MetricSign
Start free
Data Observability7 min·

Databricks and Power BI Monitoring: The Failures That Stay Hidden Between the Two

The Databricks job ran. Power BI refreshed. The sales dashboard is showing yesterday's empty rows. The failure happened in between, and neither tool noticed.

What Power BI cannot see about Databricks

Power BI connects to Databricks via a JDBC/ODBC connection or through Azure Data Lake Storage (ADLS) as a pass-through. In either case, Power BI reads from a Delta table — it sees a table with rows and columns. It does not see how many rows were written by the last job, whether the schema changed in the last run, or whether the Databricks job that produced the data ran late.

This is the monitoring gap. Power BI's refresh API reports success when the import completes without a connection error. If the Delta table exists and returns data, the refresh succeeds. What the data contains — or how recently it was written — is invisible at the Power BI layer.

The failures that stay hidden:

Zero-row writes. A Databricks job encounters a schema mismatch or applies an over-restrictive filter and writes zero rows to the Delta table. The MERGE or INSERT statement executes successfully. The job status is SUCCEEDED. Power BI refreshes against the now-empty Delta table and loads nothing. The dataset reports success with zero rows.

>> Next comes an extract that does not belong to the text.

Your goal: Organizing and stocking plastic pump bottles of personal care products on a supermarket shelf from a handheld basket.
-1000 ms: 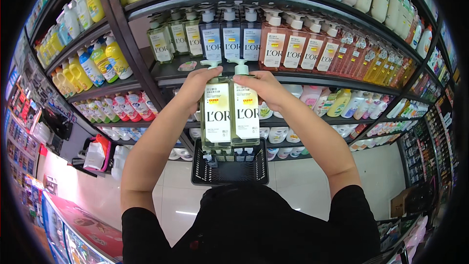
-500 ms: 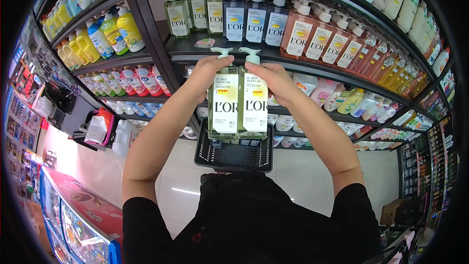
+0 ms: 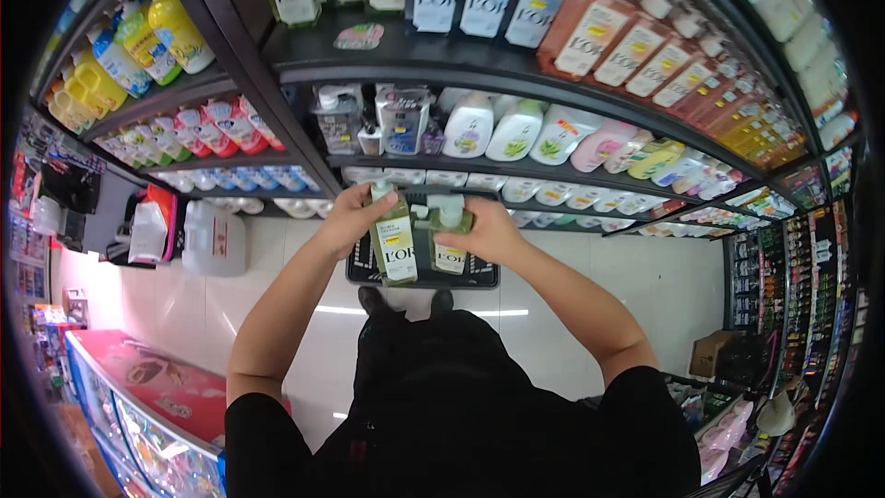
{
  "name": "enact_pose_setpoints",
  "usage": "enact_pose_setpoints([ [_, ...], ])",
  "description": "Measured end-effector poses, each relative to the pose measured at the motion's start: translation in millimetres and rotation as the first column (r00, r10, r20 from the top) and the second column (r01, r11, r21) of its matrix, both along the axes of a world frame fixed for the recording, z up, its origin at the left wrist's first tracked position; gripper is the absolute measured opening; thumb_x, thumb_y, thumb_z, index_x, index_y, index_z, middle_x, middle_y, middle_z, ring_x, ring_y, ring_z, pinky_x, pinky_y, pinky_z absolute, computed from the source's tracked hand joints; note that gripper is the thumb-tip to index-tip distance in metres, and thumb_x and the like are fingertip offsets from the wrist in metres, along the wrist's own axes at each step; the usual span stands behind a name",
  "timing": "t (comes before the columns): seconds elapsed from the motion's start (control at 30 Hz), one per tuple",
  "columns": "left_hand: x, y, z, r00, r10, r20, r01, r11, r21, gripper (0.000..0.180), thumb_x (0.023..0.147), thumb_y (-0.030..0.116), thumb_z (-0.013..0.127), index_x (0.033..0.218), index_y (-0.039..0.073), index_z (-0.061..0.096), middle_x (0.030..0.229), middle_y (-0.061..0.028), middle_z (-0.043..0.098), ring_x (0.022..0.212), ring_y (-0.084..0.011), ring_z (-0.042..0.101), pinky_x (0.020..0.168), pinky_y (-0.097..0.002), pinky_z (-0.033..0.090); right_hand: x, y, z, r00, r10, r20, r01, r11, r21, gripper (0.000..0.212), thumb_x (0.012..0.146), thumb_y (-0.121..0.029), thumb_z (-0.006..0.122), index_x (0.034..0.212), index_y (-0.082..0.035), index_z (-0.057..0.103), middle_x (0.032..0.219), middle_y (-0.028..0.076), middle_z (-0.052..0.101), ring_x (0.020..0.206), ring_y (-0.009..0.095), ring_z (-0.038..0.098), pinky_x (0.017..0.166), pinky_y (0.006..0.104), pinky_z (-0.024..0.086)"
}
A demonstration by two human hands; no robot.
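My left hand [image 3: 358, 219] is closed round the upper part of a clear green pump bottle [image 3: 397, 247] with a white label. My right hand [image 3: 486, 232] grips a matching green pump bottle [image 3: 450, 258] near its pale pump head, a little to the right. Both bottles are over the black shopping basket [image 3: 484, 275], whose rim shows around them. The left bottle leans slightly; the lower part of the right one looks sunk toward the basket. Most of the basket's inside is hidden behind the bottles and hands.
Ahead, a dark shelf [image 3: 406, 48] bears green, blue and pink pump bottles. White bottles [image 3: 518, 132] stand on the shelf below. A large white jug [image 3: 214, 238] is on the floor at left, near a red-topped display case [image 3: 166, 383]. My shoes [image 3: 442, 301] are just behind the basket.
Both hands have lowered the two bottles from shelf height down to the basket, and the bottles have moved apart. The view has tilted down, showing more of the lower shelves.
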State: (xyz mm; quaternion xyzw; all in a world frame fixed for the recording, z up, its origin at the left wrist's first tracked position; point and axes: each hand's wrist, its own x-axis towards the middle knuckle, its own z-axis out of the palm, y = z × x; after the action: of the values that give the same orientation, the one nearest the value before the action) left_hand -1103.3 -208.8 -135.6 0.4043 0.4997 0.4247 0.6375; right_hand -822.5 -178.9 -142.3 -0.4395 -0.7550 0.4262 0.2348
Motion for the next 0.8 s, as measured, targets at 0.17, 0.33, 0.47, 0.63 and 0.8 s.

Schema drift. An upstream source adds or renames a column. The Databricks transformation job silently drops the missing column (depending on the schema enforcement policy on the Delta table). Power BI loads data without the column. Measures and visuals that reference it show blank or zero.

Slow run anomalies. A Databricks job that normally takes 12 minutes starts taking 45 minutes due to data skew, cluster configuration changes, or upstream data volume growth. It still completes before the Power BI refresh runs — so no failure triggers. But over weeks the latency accumulates until it crosses the SLA.

A data observability platform that monitors both Databricks and Power BI closes this gap by correlating what the job wrote with what the dataset loaded.

Job failures that look like success from the outside

Databricks has its own job monitoring — the Jobs UI, run history, and webhook notifications. These tell you when a job fails with an exception. They do not tell you whether the job produced correct output.

Three categories of 'silent success' in Databricks:

Schema enforcement policies. Delta tables can be configured with PERMISSIVE, DROPMALFORMED, or FAILFAST modes. A table set to PERMISSIVE or DROPMALFORMED will accept partial data and silently discard non-conforming rows. The job shows success; the table is missing records.

Merge write semantics. A MERGE INTO statement that matches no rows writes zero rows without error. If the job logic contains a date filter that is off by one day, or a join key that mismatches after an upstream rename, the merge executes and reports success with zero rows inserted or updated.

Streaming checkpoints. A Databricks Structured Streaming job can process a batch of zero records because the upstream Kafka or Event Hub partition is empty or behind. The job reports a successful micro-batch with zero rows processed. Downstream Delta tables do not update.

None of these register as failures in Databricks. All of them leave Power BI with data that is either empty, incomplete, or stale. The only way to detect them is to instrument the output: count rows written, compare against a baseline, check whether the schema changed between runs. MetricSign does this for Databricks by parsing job run metadata and comparing output metrics against a rolling baseline.

Connecting Databricks failures to Power BI impact

When a Databricks job writes partial data, the immediate question is not just 'the job failed' — it is 'which Power BI reports are currently showing that data to users?'

Answering this requires lineage: the map from Databricks Delta table to Power BI dataset to report. Without it, a Databricks alert triggers a manual investigation: which datasets read from this table? Which reports depend on those datasets? For a data platform with 30 Delta tables feeding 15 Power BI datasets, that is a 45-minute lookup.

With lineage, the alert fires with context: 'Databricks job daily_sales_load wrote 0 rows at 03:14. Downstream Power BI datasets Sales Executive, Revenue by Region are scheduled to refresh at 06:00. Refreshes paused pending resolution.' The data team has both the failure and the impact scope in one message.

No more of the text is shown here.